The Principle of VPN
So, how can a virtual private network solve these insidious problems? The software operates on the principle of redirection. Any device connected to the Net, whether it is a smartphone or a PC, is assigned its unique IP address. The latter may be changed with the help of a VPN program.
When your VPN is switched on, the data flows through a dedicated server. Meanwhile, your IP and therefore location, otherwise detectable to third parties, are replaced with another combination (usually, you can choose from several options). Thus, a user logging on from California can make it look as if they are based in Asia or Europe.
Moreover, every Net session is now encrypted. This means it is impenetrable for any malevolent third parties. With a VPN, you may rest assured that your data is protected, regardless of the hotspot in use.
No More Geographic Restrictions
Another aspect making VPNs indispensable for any traveling Net users is the opportunity to circumvent any regional restrictions. Governments of certain countries (e.g. China) deny locals access to Western resources. Hence, to share fresh content on your blog, you may need that IP substitution via a VPN.
Additionally, you will be able to stream media content (e.g. Netflix series) that is blocked in the region. Travelling is no excuse for missing an episode of your favorite show! Upload your Instagram stories and watch videos freely. That is, of course, if the VPN itself is trustworthy, which brings up the following point.
How to Choose a VPN
Today, full protection of privacy online is unthinkable without VPNs, and the choice of programs is wide. These often come with additional options and benefits. Some require a subscription, others do not.
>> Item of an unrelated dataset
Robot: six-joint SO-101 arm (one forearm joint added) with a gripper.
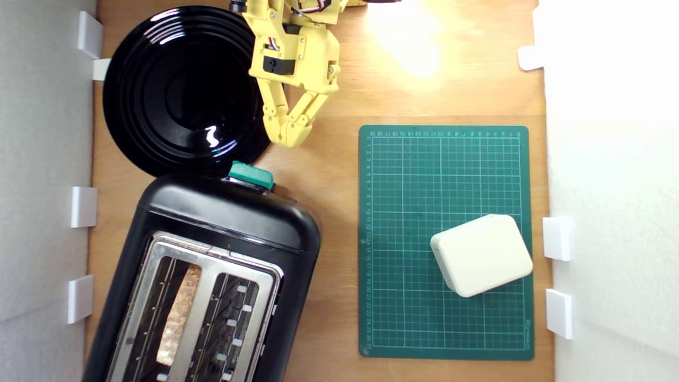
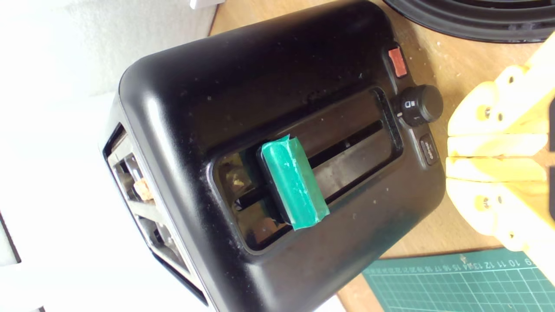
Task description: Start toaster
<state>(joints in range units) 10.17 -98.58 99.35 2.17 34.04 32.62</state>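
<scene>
The glossy black toaster (image 1: 212, 254) fills the exterior view's lower left, with a slice of toast (image 1: 179, 313) in one slot of its silver top. Its teal-green lever knob (image 1: 251, 175) sticks out of the end facing the arm. In the wrist view the lever (image 2: 294, 182) sits partway along its slot on the toaster's end face (image 2: 260, 78), beside a round black dial (image 2: 418, 105) and a red button (image 2: 397, 62). My yellow gripper (image 1: 289, 139) hangs above the wood, a little beyond the lever, touching nothing. Its fingers (image 2: 494, 145) are pressed together, shut and empty.
A round black plate (image 1: 183, 87) lies just behind the toaster, next to the gripper. A green cutting mat (image 1: 403, 239) on the exterior view's right carries a small cream rounded box (image 1: 481, 254). White walls with brackets (image 1: 84, 207) line both sides of the wooden table (image 1: 339, 175).
</scene>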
Naturally, users love getting stuff for free. This, however, may be risky. Security is not an issue to save money on. Remember that a free VPN could leak your data to its creators, which only adds to the other dangers.
Given the affordability of most VPNs, you are guaranteed to get your money’s worth. Be sure to check several review sites and compare genuine user feedback before installing the program of your choice.